Curricula

In order to support the objectives of the PlanetData project, it is important to ensure that there is access to appropriate guidance in the technologies and approaches, which will underlie future large-scale data management tasks. The PlanetData project organizes a number of relevant training events supporting these aims. In particular we closely collaborate with the EUCLID project in terms of curriculum alignment and joint events. This page offers an overview of this collaboration, which resulted in an analysis of recent data science training offerings and their relevance to semantic data management. A core part of the summary are the learning materials developed in

the Educational Curriculum for the usage of Linked Data project, which are also used in the ESWC summer school

EUCLID Curriculum

The section provides an overview of EUCLID's curriculum structure:

Objectives

A Curriculum is important for both trainers and learners in order to achieve more understanding of what is going to be expected to have been covered by the end of the training so that the learner achieves the necessary level of competency in the appropriate technologies and approaches in order to be able to consider themselves skilled in large scale data management. The given curriculum is set up to offer a better grasp of the principles of large-scale data management.

The curriculum acts as a guideline for creating concrete training and education offers in the course of, and following, the project.

 

Structure

  • Introduction and Application Scenarios
  • Querying Linked Data
  • Providing Linked Data
  • Interaction with Linked Data
  • Building Linked Data Applications
  • Scaling-up

 

PlanetData will enrich its training curriculum by implementing and using some of the elements presented in EUCLID's curriculum. This will be done by extracting relevant material from the six modules created and developed in EUCLID and map them to the PlanetData structure, with heavy impact within the Linked Data topic. One other topic which could benefit and digest EUCLID's materials is the one on Semantic Technologies.

PlanetData is at this point creating materials and learning paths for its learners via a selection of presentations and video lectures to address its specific target groups, whereas the EUCLID curriculum has a much more practical approach such as giving specific examples, set of tools and solutions that can directly be used in the specific topic of Linked Data. It does not focus on the overall architectural approach or the individual roles of the parties taking part in the data consumption and production.

EUCLID has identified a set of target audiences from the business and professional arena, addressing data architects, data managers, data analyst sand data applications developers. These are the ones that the PlanetData is also addressing, thus content in more than one PlanetData training sections will be combined with the individual EUCLID modules in order to optimize the competencies in the four main fields of expertise defined by the PlanetData curriculum.

In the Introductory level, the subtopic in "Principles of Linked Data" and "The Web of Data" materials will be used for all four groups within the professionals target group.
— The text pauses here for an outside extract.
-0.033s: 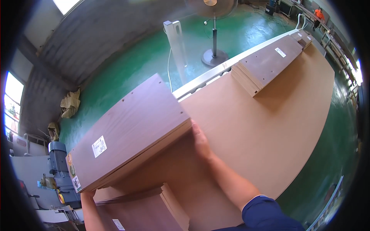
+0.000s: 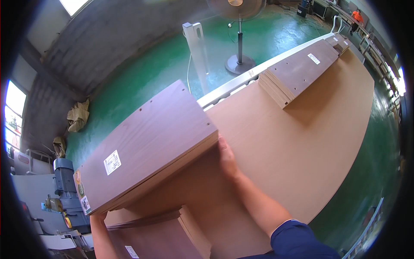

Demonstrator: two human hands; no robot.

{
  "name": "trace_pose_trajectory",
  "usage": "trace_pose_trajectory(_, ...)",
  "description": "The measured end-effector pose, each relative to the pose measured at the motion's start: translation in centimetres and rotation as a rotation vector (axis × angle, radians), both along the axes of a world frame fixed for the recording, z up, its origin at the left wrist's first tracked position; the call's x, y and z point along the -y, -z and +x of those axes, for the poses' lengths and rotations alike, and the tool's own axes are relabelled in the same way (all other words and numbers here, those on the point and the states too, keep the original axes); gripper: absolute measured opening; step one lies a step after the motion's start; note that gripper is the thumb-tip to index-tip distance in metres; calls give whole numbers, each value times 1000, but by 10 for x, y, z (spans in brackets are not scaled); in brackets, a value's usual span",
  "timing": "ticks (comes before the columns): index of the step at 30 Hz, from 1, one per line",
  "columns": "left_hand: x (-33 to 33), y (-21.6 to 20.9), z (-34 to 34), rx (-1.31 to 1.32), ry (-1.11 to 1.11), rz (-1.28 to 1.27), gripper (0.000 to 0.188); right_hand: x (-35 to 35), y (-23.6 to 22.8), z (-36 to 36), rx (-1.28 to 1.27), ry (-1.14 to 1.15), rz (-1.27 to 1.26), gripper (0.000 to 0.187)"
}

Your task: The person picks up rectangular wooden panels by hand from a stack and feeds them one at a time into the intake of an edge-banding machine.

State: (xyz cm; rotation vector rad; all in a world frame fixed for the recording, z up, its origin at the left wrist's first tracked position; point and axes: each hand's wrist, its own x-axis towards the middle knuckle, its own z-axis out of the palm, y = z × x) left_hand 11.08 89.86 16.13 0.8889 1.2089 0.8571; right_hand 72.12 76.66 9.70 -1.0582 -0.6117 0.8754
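From my end I have both bare hands carrying a held stack (image 2: 144,138) of purplish-brown panels, up over the near left part of the tan-topped bench (image 2: 310,142). The left hand (image 2: 98,217) is tucked under the near left corner, its fingers mostly hidden beneath, so I cannot tell how far they are curled. The right hand (image 2: 227,160) is braced against the right end, thumb along the edge, with the load held between the two. What has just changed is small: the right end of the held stack has slid a little to the right and away from me, the right hand going with it, while the left end has barely moved. I take that as the load being swung or nudged round rather than settled, so the handling looks unfinished. A dark seam along its near edge shows more than one layer, and a white label (image 2: 112,162) and a row of stickers (image 2: 81,189) face up on its top. Just below it, in the near left, I have a near stack (image 2: 155,239) of similar panels; a far stack (image 2: 302,67) lies well apart at the far right, beside the white rail (image 2: 233,87). Beyond that rail, a pedestal fan (image 2: 240,64) stands on the green floor (image 2: 142,97).
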Motion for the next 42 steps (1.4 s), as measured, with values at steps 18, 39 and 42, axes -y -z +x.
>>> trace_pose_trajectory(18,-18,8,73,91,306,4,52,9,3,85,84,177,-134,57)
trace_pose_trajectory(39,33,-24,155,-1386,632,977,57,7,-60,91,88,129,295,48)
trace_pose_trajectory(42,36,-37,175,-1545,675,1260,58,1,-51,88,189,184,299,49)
Within the Intermediate level the sub-topic of "Linked Data Design" and "Recipes for Publishing Linked Data" will be reused for managers and architects. Finally in the Advanced level, the subtopic of "Consuming Linked Data" will be cross checked.

Figure bellow describes skills alignment with the PlanetData Curriculum:

 

Data Architect

Data Manager

Data Analyst

Data Application Developer

Introductory Level

1. Principles of Linked Data

1. Principles of Linked Data

1. Principles of Linked Data

1. Principles of Linked Data

 

2. The Web of Data

2. The Web of Data

2. The Web of Data

2. The Web of Data

Intermediate Level

3. Linked Data Design Considerations

3. Linked Data Design Considerations

   
 

4. Recipes for Publishing Linked Data

4. Recipes for Publishing Linked Data

   

Advanced Level

     

5. Consuming Linked Data

For details check EUCLID deliverables.


PlanetData Curriculum

The PlanetData project aims to establish a community of researchers that supports organizations in exposing their data in new and useful ways. In this context, the curriculum covers four main topics:

  • Semantic Technology 
  • Database Technology
  • Linked Data
  • Data Streams

These topics were chosen according to the insight of the PlanetData network into the necessary underlying technologies which will be part of future large scale data management approaches. 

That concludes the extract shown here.